PROBLEM DESCRIPTION. From the first line to the last, transcribe the material exactly.
** Opening DATA PROVIDED block **
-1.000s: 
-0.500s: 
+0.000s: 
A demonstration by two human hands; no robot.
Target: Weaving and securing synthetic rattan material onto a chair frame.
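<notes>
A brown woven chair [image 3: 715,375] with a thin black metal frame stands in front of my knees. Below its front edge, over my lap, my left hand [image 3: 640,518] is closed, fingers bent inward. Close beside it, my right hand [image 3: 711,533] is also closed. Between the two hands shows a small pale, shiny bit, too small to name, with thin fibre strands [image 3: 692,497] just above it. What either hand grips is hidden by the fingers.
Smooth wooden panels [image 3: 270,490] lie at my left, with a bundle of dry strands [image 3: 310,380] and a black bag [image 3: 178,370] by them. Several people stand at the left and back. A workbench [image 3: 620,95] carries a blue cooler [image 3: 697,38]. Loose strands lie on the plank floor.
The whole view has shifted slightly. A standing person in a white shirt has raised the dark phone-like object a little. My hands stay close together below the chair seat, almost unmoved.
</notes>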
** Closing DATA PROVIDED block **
RESPONSE BELOW.
-1.000s: 
-0.500s: 
+0.000s: 
A demonstration by two human hands; no robot.
Target: Weaving and securing synthetic rattan material onto a chair frame.
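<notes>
A brown woven chair [image 3: 715,375] with a thin black metal frame stands in front of my knees. Below its front edge, over my lap, my left hand [image 3: 640,518] is closed, fingers bent inward. Close beside it, my right hand [image 3: 711,533] is also closed. Between the two hands shows a small pale, shiny bit, too small to name, with thin fibre strands [image 3: 692,497] just above it. What either hand grips is hidden by the fingers.
Smooth wooden panels [image 3: 270,490] lie at my left, with a bundle of dry strands [image 3: 310,380] and a black bag [image 3: 178,370] by them. Several people stand at the left and back. A workbench [image 3: 620,95] carries a blue cooler [image 3: 697,38]. Loose strands lie on the plank floor.
The whole view has shifted slightly. A standing person in a white shirt has raised the dark phone-like object a little. My hands stay close together below the chair seat, almost unmoved.
</notes>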

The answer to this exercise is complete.